What you are asked to do. Only the lines from the top of the data through the line with "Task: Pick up" should be repeated, each exactly as written.

Data below.
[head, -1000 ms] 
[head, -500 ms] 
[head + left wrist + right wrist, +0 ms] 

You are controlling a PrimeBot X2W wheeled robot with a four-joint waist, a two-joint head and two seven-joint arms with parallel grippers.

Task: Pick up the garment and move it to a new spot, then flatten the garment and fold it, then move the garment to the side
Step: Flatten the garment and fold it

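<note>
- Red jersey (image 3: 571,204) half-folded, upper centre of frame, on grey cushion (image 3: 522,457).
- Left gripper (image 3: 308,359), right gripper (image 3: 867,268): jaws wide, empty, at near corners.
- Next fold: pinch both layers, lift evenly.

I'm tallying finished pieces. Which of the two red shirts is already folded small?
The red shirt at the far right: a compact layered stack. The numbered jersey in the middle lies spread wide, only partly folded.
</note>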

Written solution.
[head, -1000 ms] 
[head, -500 ms] 
[head + left wrist + right wrist, +0 ms] 

You are controlling a PrimeBot X2W wheeled robot with a four-joint waist, a two-joint head and two seven-joint arms with parallel grippers.

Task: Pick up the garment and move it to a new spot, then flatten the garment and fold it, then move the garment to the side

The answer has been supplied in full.